For the second time in as many weeks, a Buccaneer has been voted as the NFL's Rookie of the Week. After a standout performance against the Texans in Week 3, linebacker Kwon Alexander has been selected by the fans as the league's top-performing rookie. Last week, quarterback Jameis Winston was named Rookie of the Week. Alexander is the first defensive player to win the award this season.
"Kwon has done a great job for us in the middle of our defense this year and we are excited to see him getting recognized for his level of play," said Buccaneers Head Coach Lovie Smith. "Defensively, we focus on making big plays and forcing takeaways, and that is exactly what Kwon did for us last week in Houston. He is getting more comfortable in his role each week and we look forward to seeing him continue to develop."
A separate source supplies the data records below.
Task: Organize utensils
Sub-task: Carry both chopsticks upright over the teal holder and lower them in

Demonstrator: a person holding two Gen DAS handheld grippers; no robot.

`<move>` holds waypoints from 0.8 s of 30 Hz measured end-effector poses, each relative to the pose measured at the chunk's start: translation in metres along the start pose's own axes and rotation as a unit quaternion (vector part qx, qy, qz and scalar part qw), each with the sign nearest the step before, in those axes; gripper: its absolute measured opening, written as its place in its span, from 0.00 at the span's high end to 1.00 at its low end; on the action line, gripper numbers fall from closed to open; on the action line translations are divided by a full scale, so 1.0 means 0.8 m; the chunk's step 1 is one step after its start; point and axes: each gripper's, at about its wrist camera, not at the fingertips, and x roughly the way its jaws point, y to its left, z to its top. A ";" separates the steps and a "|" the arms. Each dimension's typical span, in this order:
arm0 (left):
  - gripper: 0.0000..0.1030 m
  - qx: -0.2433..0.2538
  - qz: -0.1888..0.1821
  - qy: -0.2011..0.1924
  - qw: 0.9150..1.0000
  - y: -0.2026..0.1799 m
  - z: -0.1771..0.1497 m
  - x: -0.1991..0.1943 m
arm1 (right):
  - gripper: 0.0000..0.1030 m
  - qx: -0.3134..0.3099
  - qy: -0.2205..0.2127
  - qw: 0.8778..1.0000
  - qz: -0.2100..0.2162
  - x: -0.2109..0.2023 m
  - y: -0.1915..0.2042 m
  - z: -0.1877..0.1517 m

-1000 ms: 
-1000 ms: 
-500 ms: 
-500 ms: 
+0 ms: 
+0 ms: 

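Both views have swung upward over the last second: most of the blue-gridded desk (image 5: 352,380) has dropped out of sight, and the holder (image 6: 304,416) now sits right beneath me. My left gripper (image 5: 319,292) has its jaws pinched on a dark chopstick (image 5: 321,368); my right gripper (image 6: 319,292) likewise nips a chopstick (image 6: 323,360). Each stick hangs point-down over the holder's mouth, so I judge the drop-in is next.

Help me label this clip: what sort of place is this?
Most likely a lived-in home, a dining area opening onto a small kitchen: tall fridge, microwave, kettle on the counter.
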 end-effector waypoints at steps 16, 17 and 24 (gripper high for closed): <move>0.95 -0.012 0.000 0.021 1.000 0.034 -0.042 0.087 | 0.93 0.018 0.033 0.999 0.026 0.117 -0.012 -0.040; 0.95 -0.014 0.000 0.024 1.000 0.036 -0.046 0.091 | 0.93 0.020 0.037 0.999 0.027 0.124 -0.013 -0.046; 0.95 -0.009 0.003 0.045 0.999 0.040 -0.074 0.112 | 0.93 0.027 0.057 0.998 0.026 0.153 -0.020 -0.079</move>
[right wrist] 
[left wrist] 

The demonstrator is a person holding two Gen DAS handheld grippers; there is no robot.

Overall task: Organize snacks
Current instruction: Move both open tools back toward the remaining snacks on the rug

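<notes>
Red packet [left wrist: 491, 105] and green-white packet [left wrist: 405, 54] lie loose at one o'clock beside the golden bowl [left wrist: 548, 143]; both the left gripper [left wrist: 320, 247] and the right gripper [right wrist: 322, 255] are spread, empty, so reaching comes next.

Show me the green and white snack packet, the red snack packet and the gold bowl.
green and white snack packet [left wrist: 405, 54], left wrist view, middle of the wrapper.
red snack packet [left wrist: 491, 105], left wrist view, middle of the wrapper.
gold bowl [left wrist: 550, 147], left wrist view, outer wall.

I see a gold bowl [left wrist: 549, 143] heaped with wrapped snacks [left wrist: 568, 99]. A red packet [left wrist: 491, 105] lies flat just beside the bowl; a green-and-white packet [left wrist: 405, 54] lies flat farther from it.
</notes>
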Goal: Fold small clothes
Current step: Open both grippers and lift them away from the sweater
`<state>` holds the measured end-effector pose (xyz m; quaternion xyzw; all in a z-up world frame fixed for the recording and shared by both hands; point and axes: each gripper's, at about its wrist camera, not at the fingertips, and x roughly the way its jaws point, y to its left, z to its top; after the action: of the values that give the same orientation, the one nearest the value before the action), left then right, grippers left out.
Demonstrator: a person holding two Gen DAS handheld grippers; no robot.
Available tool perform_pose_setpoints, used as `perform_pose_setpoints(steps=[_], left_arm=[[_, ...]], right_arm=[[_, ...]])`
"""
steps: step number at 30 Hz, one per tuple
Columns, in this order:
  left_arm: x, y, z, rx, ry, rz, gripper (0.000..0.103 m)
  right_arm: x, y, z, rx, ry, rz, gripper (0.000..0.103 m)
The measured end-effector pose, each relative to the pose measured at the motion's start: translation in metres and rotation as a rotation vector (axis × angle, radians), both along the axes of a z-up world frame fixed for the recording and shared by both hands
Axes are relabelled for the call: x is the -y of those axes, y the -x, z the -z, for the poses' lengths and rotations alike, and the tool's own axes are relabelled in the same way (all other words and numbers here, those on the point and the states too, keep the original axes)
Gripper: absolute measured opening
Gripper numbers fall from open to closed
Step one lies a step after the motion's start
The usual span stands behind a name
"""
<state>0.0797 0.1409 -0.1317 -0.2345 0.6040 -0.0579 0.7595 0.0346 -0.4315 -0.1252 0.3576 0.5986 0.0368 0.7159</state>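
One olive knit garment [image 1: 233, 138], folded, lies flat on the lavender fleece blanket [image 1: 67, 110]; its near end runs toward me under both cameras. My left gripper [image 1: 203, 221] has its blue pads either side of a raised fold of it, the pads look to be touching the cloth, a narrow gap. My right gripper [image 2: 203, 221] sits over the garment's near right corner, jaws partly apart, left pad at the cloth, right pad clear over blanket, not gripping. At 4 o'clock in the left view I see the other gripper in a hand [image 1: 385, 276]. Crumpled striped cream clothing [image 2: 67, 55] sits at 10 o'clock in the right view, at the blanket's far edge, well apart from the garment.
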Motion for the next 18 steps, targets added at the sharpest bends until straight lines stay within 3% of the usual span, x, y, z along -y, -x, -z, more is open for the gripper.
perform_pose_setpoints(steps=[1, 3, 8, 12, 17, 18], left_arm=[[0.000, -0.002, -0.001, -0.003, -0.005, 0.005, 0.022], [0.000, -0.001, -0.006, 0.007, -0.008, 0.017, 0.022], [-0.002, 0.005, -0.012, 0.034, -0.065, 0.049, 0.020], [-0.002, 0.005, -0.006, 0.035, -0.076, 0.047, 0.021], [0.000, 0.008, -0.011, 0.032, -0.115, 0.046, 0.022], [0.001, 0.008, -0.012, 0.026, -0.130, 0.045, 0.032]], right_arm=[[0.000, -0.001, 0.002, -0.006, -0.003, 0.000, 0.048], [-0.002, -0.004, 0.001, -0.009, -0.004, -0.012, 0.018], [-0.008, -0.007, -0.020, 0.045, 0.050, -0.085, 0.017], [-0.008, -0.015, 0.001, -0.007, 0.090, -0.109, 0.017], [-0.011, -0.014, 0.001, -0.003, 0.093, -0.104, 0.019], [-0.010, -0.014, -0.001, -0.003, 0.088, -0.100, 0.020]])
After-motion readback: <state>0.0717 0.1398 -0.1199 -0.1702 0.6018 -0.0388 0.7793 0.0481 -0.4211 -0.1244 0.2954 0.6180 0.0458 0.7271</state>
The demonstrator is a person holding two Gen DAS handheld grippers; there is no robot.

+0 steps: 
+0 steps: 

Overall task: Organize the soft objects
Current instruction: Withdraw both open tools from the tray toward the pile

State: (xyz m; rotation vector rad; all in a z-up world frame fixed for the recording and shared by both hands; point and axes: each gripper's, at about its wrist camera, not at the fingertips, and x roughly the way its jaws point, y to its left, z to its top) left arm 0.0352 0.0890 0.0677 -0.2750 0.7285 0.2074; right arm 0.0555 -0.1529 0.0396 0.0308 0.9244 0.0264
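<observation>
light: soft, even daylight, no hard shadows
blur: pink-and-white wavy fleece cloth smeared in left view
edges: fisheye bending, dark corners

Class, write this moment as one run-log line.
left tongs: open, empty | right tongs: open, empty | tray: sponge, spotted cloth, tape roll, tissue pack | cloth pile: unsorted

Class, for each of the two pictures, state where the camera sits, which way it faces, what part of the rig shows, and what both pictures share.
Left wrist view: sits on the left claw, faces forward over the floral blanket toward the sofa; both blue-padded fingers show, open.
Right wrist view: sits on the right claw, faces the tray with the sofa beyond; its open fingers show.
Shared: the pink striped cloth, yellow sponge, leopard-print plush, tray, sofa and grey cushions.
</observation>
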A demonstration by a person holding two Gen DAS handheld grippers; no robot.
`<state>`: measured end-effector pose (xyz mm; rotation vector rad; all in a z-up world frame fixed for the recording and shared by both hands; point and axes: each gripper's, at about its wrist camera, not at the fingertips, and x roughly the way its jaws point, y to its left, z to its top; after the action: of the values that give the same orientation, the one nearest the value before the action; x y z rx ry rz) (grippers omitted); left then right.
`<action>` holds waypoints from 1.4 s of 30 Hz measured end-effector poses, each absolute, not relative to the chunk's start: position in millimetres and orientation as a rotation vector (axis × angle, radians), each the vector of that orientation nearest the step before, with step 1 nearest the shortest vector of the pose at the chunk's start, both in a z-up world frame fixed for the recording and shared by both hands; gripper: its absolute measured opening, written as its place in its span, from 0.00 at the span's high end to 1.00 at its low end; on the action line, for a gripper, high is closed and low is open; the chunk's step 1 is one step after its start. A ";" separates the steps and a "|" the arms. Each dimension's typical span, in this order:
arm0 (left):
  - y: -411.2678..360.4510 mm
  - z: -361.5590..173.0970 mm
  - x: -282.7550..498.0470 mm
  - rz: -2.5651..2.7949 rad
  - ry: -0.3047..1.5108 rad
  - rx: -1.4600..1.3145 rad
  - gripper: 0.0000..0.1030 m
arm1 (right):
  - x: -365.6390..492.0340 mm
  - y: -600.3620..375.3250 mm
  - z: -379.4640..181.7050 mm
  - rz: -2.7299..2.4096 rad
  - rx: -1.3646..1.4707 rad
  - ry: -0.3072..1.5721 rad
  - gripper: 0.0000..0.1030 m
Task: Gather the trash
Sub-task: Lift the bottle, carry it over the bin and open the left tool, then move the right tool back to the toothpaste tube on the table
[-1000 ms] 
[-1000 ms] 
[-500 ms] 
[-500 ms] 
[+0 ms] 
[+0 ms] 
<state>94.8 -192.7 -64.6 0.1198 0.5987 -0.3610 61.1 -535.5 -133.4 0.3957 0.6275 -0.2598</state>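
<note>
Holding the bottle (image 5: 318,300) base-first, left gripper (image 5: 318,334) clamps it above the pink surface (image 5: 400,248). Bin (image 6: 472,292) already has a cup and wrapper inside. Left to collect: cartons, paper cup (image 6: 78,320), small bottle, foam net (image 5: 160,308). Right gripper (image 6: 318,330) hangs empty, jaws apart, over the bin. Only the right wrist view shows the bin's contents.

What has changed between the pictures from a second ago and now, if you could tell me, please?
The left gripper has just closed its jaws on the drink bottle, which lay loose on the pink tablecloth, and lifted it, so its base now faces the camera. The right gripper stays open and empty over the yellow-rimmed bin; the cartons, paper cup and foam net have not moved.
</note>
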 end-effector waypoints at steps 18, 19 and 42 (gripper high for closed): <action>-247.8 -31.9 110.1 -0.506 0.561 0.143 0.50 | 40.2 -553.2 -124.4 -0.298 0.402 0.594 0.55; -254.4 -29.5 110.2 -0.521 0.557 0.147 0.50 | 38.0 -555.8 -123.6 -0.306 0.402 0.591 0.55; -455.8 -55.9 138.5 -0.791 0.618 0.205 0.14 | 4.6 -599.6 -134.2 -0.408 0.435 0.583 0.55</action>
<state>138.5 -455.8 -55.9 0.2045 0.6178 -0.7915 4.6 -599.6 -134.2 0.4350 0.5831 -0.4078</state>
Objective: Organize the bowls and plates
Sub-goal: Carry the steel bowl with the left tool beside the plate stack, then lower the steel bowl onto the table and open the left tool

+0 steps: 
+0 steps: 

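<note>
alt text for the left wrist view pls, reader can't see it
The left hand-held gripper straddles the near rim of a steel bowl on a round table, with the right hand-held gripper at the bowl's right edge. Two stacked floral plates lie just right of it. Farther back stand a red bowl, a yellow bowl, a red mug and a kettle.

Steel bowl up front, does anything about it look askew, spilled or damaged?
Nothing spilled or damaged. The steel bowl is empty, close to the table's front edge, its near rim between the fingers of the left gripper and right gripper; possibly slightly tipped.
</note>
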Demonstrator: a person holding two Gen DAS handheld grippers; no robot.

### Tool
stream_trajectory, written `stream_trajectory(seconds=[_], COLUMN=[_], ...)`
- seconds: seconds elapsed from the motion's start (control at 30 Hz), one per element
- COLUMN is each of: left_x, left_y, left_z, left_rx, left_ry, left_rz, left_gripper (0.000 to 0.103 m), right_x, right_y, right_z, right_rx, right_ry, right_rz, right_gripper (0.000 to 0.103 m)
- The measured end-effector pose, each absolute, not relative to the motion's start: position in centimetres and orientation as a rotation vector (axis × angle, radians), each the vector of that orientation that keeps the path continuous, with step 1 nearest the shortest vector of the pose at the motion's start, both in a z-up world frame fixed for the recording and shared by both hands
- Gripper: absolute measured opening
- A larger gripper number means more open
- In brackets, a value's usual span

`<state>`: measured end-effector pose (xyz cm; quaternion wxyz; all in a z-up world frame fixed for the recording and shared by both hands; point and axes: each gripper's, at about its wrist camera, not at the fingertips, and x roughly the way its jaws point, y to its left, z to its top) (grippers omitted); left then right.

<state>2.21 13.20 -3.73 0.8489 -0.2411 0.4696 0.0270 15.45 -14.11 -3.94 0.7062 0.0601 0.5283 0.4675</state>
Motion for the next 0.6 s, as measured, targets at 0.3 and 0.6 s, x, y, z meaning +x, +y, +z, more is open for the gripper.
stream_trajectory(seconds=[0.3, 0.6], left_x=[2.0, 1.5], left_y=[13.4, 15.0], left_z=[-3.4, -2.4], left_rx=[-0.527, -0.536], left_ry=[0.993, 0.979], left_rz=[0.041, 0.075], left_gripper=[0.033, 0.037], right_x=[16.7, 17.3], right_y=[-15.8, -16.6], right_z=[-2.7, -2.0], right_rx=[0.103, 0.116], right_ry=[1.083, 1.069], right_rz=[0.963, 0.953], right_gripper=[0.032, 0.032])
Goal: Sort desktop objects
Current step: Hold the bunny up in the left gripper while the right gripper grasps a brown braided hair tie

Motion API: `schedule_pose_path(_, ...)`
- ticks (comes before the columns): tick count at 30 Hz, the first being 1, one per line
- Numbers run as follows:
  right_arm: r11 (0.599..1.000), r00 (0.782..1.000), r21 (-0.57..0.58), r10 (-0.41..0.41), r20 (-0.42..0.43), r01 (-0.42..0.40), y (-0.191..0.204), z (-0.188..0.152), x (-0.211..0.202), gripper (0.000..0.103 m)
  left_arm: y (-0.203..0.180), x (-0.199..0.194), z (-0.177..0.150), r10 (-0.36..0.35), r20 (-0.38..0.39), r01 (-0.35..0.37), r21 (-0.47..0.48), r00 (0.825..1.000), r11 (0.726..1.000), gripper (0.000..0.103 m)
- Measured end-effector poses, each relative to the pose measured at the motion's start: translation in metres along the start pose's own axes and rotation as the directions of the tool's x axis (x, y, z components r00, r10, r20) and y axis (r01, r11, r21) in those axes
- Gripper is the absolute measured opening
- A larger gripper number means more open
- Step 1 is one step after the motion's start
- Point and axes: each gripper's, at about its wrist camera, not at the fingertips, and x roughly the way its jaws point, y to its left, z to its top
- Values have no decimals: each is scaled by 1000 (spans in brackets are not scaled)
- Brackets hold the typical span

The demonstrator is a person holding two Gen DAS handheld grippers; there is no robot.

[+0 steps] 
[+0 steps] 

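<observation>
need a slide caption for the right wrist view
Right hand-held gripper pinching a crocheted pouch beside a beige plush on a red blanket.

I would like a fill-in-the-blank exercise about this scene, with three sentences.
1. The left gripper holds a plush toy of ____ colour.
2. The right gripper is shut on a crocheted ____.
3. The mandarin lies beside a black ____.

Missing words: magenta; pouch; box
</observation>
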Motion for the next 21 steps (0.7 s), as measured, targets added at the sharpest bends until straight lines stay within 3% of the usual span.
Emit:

Against Houston, Alexander recorded 10 tackles, intercepted a pass and deflected two more passes. Earlier in the week, the rookie said that the interception was the first he's ever recorded at any level. According to Pro Football Focus, Alexander was the league's third-best inside linebacker in pass coverage in Week 3. He's currently the Bucs' second-leading tackler, behind Lavonte David, with 23 tackles.
Alexander outlasted Bills running back Karlos Williams, Eagles linebacker Jordan Hicks, Raiders wide receiver Amari Cooper and Seahawks wide receiver Tyler Lockett to win the award. Cooper had been nominated for the award for two weeks in a row.